(Beginning of Data shown)
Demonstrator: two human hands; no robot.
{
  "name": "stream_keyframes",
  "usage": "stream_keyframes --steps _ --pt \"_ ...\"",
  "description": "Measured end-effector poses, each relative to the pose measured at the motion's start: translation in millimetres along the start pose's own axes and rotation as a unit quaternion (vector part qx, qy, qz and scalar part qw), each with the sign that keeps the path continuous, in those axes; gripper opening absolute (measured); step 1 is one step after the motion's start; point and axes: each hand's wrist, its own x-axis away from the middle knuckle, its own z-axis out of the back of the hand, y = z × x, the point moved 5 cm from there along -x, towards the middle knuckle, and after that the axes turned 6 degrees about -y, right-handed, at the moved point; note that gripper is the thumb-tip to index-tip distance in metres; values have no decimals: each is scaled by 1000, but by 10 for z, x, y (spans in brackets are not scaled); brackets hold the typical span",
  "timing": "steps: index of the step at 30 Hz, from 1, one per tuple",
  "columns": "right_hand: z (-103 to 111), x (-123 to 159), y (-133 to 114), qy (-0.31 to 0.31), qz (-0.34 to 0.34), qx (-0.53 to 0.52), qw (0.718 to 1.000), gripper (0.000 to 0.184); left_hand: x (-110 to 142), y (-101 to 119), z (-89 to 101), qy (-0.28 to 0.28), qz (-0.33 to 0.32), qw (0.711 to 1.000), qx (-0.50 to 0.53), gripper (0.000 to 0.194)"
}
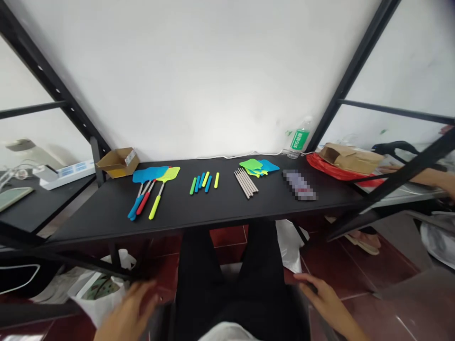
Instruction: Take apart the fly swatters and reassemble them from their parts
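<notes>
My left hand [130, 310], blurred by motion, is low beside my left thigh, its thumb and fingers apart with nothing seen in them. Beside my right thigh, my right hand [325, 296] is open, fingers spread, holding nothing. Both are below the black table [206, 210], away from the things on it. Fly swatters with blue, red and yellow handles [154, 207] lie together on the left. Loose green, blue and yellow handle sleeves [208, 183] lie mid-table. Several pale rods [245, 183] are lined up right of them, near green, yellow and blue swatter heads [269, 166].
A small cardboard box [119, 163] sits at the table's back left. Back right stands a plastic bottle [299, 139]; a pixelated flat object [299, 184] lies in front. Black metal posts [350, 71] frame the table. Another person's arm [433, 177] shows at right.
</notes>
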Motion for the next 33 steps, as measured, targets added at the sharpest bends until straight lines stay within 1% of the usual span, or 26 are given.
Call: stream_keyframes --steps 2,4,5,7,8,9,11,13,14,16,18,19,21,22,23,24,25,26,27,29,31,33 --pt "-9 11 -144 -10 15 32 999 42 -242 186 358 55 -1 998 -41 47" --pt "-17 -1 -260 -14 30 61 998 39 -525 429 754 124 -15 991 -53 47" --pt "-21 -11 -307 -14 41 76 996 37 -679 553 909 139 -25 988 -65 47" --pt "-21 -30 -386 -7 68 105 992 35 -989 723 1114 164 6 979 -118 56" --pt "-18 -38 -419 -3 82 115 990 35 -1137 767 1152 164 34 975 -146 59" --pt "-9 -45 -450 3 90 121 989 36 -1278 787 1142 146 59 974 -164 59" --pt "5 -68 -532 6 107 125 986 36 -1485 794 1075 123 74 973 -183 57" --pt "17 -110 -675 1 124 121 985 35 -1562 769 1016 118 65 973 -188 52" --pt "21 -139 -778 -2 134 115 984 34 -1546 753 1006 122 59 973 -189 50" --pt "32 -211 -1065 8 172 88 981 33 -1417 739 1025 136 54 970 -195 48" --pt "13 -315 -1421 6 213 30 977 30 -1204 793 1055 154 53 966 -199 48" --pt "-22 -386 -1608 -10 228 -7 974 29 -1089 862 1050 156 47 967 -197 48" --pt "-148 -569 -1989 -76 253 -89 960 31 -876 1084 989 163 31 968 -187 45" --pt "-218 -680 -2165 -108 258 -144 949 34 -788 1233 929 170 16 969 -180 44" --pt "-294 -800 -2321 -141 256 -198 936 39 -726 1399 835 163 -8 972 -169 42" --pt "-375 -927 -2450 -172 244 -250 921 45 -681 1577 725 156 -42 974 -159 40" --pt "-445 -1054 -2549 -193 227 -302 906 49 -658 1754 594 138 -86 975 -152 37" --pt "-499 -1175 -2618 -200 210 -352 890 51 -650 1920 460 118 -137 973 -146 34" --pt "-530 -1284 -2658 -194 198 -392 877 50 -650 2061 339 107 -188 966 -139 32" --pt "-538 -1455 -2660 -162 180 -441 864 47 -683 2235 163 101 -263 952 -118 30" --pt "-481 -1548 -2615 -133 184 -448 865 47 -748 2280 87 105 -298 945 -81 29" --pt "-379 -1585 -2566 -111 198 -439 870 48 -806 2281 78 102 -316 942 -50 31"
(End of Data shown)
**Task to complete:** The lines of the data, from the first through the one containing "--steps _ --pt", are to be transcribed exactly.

**Worked solution:**
Demonstrator: two human hands; no robot.
{
  "name": "stream_keyframes",
  "usage": "stream_keyframes --steps _ --pt \"_ ...\"",

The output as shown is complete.